When brainstorming blog content, I often ask myself questions like, “What am I trying to convey in this blog post?”, “Is this topic even noteworthy?”, “How will my audience react to this viewpoint?” “Is the content I’m creating even good?”
That last question can drive any individual absolutely mad. Too many times I have been hesitant to release my content to the public out of fear that it isn’t “perfect” or aesthetically pleasing. I don’t even want to admit how many Instagram posts I’ve deleted from DC Eatings because of low numbers of “likes”. Does that picture of butternut squash orzo look appetizing? Should I brighten the image? Take away some of the shadow? Is my writing even that entertaining? Do I use too many cliches in my blog posts? Is my content even reaching an audience? Do I ask too many damn questions??
These concerns will swim around my mind for days, and ultimately create a veil of self-doubt over my work. I’ll edit and edit and edit until I’m left with a piece of content that, quite honestly, looked or sounded its best in its original form. This process is exhausting if you couldn’t already tell.

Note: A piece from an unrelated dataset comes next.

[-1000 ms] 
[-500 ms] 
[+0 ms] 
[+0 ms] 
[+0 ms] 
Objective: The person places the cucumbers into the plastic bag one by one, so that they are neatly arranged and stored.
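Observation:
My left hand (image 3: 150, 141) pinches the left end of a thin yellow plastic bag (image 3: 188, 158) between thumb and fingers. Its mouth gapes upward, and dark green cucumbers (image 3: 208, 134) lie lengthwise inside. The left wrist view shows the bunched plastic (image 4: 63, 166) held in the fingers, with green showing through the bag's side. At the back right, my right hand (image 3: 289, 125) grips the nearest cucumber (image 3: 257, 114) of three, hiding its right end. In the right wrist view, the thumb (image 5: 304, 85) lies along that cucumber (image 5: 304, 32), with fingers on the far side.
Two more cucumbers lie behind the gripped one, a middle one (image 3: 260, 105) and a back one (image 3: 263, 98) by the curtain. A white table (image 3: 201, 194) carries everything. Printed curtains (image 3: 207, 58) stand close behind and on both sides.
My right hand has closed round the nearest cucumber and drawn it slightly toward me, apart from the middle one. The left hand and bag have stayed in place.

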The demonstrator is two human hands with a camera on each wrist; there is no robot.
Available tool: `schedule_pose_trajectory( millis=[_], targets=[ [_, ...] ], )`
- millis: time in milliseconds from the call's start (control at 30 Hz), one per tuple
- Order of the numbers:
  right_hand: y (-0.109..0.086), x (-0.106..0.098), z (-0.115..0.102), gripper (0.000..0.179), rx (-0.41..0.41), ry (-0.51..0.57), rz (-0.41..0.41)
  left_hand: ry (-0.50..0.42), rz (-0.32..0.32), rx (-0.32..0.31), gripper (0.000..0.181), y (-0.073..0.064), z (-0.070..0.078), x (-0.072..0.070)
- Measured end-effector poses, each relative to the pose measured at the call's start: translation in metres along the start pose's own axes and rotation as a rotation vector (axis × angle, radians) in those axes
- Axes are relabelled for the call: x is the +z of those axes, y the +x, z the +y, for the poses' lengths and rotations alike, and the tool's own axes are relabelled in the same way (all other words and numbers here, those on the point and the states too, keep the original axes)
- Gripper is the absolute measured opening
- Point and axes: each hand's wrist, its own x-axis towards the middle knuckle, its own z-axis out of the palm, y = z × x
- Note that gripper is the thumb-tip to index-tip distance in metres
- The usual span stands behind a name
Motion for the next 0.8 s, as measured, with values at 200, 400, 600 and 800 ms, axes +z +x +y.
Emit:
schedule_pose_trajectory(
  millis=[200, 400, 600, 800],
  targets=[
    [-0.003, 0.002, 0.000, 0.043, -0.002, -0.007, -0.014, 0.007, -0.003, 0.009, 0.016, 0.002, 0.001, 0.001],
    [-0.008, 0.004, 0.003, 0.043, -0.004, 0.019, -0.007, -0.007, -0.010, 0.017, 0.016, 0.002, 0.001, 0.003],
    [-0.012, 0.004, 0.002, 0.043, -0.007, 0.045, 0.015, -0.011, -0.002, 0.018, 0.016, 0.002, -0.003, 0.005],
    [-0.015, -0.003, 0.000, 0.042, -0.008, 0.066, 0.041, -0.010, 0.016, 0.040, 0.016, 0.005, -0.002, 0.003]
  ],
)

I have no problem admitting that I’m a Type-A person. I’m very much a perfectionist, and often times to a fault. If I don’t get that rush of adrenaline right as a click the “post” button on Instagram or “publish” button on my blog, it doesn’t feel like a satisfactory piece of content for me. As an amateur food blogger, I’m still learning the ins and outs of the “foodie” and blogging worlds. I could easily (and maybe should at times) read about blogging best practices and how to properly use all of the functions on Instagram. Part of me, however, just wants to learn as I go and through my own mistakes.
This is a practice that is completely new to me, if I’m being honest. As the perfectionist that I am, it’s hard to let go of the desire to make my content absolutely flawless [which, there is no such thing as we all know], before publishing. An “imperfect” blog post or Instagram post can cause, and has caused, unnecessary anxiety for the creative person in me. However, recently I’ve been trying to make a concerted effort to not overly obsess over my content, and allow myself to make those mistakes and learn and grow from them.

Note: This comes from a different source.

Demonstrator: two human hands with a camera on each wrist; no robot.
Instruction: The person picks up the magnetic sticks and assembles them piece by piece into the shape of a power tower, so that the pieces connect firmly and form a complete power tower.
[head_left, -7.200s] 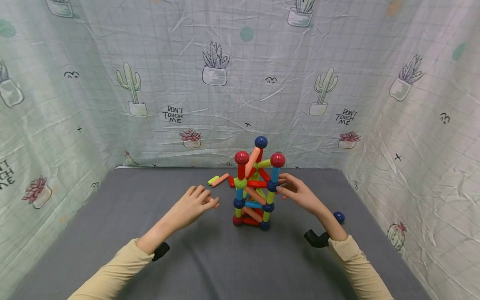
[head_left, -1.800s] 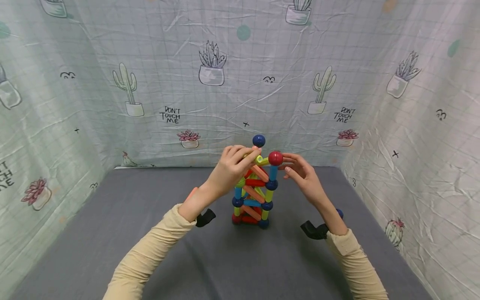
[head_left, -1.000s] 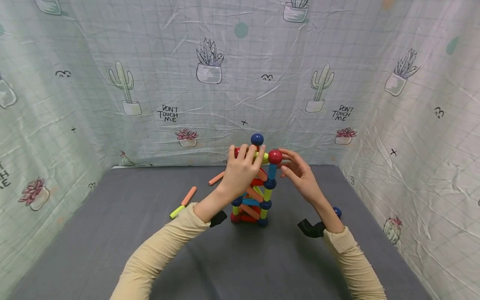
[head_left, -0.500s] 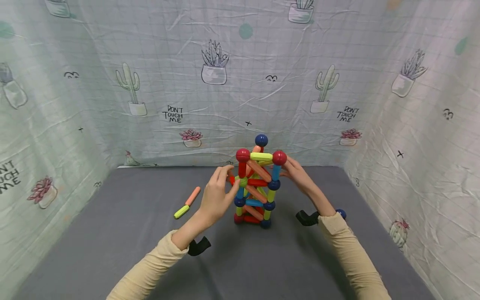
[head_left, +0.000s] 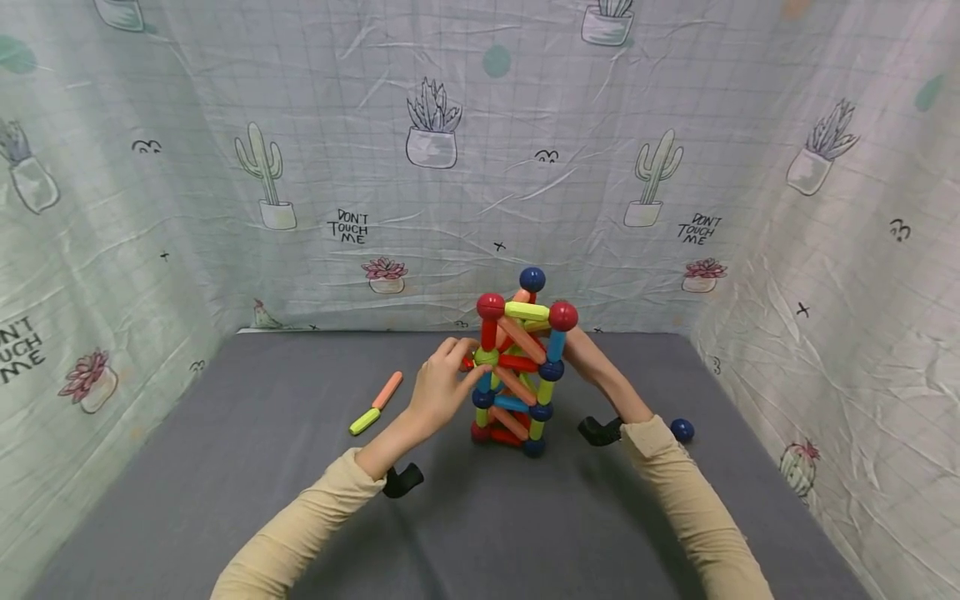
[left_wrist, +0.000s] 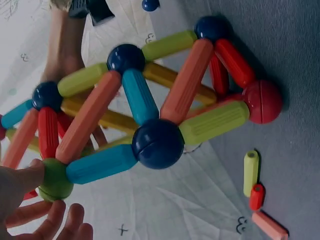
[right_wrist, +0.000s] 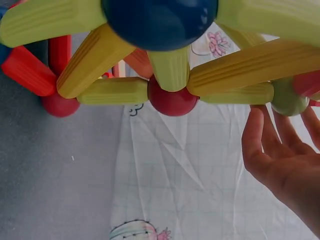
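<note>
A tall tower of magnetic sticks and balls [head_left: 515,406] stands on the grey table, topped by a blue ball [head_left: 532,279] at the back. Two red balls crown its front, joined by a lime stick [head_left: 527,312]. From the left, my left hand [head_left: 433,387] pinches the lime-green ball [left_wrist: 54,180] at mid-height, thumb on one side and fingers on the other. Reaching round the right side, my right hand [right_wrist: 292,167] has thumb and curved fingers about another green ball [right_wrist: 289,100] at the tower's back. From the head, the tower hides most of that hand.
An orange stick [head_left: 387,389] and a lime stick [head_left: 364,422] lie end to end left of the tower. A loose blue ball [head_left: 682,430] rests near the table's right side. Printed fabric walls [head_left: 337,275] rise behind and at both sides.
A lime stick now bridges the front red balls, with an orange diagonal beneath. My left hand has come down from the top to the green ball; my right hand has slid behind the tower.
</note>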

What has helped with this process is some advice Lily Kunin, author of the cookbook, Good Clean Food, and curator of the blog, Clean Food, Dirty City, dished out at Pineapple DC’s last event. As a female entrepreneur and fellow food blogger, Lily’s advice has made me rethink my current lifestyle, reorient my goals for my blog, and most importantly, has instilled a new sense of self confidence in the content that I create.
When I heard these two simple, yet powerful, pieces of advice, I felt an elephant-sized weight lift from my shoulders. While I have tried convincing myself to erase my fear of imperfection, sometimes all it takes is for someone else to offer you similar advice for it to click inside your head. For me, I needed Lily to remind me of my passion and to reassure me of my talents.
Perfection does not always lead to gratification, and the road to perfection often leads to a dead end. This is something I’ve learned since starting DC Eatings the blog, and I’ve begun to incorporate these lessons into all other aspects of my life. When you say yes before you’re ready, new opportunities present themselves to you; opportunities to learn, improve, and succeed. When you put your work out there before it’s perfect, you let go of the need to obsessively self-criticize, and invoke honesty and truth in all that you create.